Someone should call John Marchand and tell him he's not the only mayor of Livermore.
Another council meets under a zigzag teal roof on a daily basis and discusses problems and solutions to what ails their city. For more than 30 years, Paul Knechtli, 73, and his friends have discussed life and Livermore politics over a cup of coffee and a doughnut at Donut Wheel.
"We've got electricians, painters, Teamsters, scientists," said Knechtli. "If there's an issue, we've got a versatile answer for it."
Knechtli started going to Donut Wheel in the late '70s at 5:30 every morning to get a coffee and a doughnut before heading off to Lawrence Livermore National Laboratory by 7 a.m. to work as a machinist. Now, many of the morning regulars are retired and can relax and talk a lot more.
Jim Bottorff, a retired architect who worked at Livermore and Sandia labs, said everyone in the morning council of Donut Wheel has a role.
"Paul's the mayor," said Bottorff, who has been going to Donut Wheel nearly every morning since the 1980s. "I'm the postman. I always take people's mail to the post office for them."
Ben Purmont, a retired warehouse manager for Lucky's, has joined the morning gathering there for more than 25 years. The regulars are so regular that if they miss a morning without telling anyone in advance, the rest of the group gets worried. Jerry Christine, a retired contractor, has been coming just about every morning for four years. His order: plain doughnut, black coffee. Christine went on a trip to Oregon without telling the group.
"We were calling everyone trying to find him," said Bottorff.
Knechtli stirs his coffee in a mug he brings from home (he hates Styrofoam) with a 6-inch metal machinist scale. He also hates waste. He gathers leftover unused napkins off tables after people leave and neatly stacks them back on the counter.
Knechtli eats a plain buttermilk bar nearly every day.
"On Sundays, I treat myself to an apple fritter," said Knechtli.
Kim Taing and his wife Mary Naryung Taing moved from Cambodia in 1987 and bought Donut Wheel in 1988 from an Englishman named Pring. Knechtli jokes that he was part of the transaction.
"I came with the lease," he said.
Knechtli likes Donut Wheel's current ownership better.
"The old owner used to save up his money and travel to England every year," said Knechtli. "He would shut down for a while."
There's little risk of Donut Wheel shutting its doors: They are open 24 hours, seven days a week, thus making it the official after-bar hangout as well as the early-riser hot spot.
"I heard somewhere that Farmer Brothers sells more coffee to this place than any other account in the Bay Area," said Bottorff. He drinks his black with a nutrition bar from home (occasionally he gets a glazed old-fashioned).
Even if Knechtli drank only one cup of coffee per day over the last 30 years, he's had more than 650 gallons of it at Donut Wheel.

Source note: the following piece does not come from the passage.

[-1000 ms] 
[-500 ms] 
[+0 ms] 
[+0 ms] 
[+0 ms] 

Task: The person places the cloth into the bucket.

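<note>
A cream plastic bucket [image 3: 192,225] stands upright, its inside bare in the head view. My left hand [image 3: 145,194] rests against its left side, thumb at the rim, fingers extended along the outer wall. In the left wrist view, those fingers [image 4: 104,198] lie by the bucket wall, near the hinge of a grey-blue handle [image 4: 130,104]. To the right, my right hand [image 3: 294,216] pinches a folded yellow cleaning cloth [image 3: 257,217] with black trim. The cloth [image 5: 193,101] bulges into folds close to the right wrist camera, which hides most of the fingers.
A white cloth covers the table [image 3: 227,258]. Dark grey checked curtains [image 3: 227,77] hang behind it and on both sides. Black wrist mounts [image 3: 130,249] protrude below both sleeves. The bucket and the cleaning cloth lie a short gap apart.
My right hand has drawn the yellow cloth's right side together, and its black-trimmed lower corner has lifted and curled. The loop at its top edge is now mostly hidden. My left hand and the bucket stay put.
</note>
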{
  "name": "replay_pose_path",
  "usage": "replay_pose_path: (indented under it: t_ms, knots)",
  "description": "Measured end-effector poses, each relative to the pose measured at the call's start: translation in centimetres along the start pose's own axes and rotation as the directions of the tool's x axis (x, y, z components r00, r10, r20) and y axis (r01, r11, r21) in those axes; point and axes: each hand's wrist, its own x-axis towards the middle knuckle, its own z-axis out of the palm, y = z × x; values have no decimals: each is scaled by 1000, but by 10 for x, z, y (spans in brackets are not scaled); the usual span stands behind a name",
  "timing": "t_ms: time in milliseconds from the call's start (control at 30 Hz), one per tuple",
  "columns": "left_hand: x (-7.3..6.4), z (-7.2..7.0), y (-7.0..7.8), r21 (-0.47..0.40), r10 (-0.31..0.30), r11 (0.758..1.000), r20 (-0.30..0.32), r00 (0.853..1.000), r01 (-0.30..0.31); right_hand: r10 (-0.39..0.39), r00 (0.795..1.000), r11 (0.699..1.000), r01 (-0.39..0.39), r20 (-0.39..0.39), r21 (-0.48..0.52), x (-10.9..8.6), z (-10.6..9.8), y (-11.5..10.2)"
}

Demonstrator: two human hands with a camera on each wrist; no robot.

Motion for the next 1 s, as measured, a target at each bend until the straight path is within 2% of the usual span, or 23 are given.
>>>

The friendships forged at Donut Wheel extend beyond the teal arch in front of its entrance. Bottorff plays the banjo and Knechtli plays the washboard in a band called the Wineland Banjo Band, which plays at Harry's Hofbrau on the first and third Thursday's of every month from 6 to 8 p.m.
"We used to play at the Farmer's Market, and every other person that came by knew Paul," said Bottorff.
Amid all the changes to downtown, the Donut Wheel is a holdout. The building was built in 1941 and with an eye toward making it look modern, in stark contrast to the older buildings in the area. The building's zigzag overhang was added in the 1970s. The architecture of the "Donut Wheel building" was seen as "Space Age," which makes its role as the old-school place where everybody knows your name -- or at least Paul Knechtli's name -- stand out even more.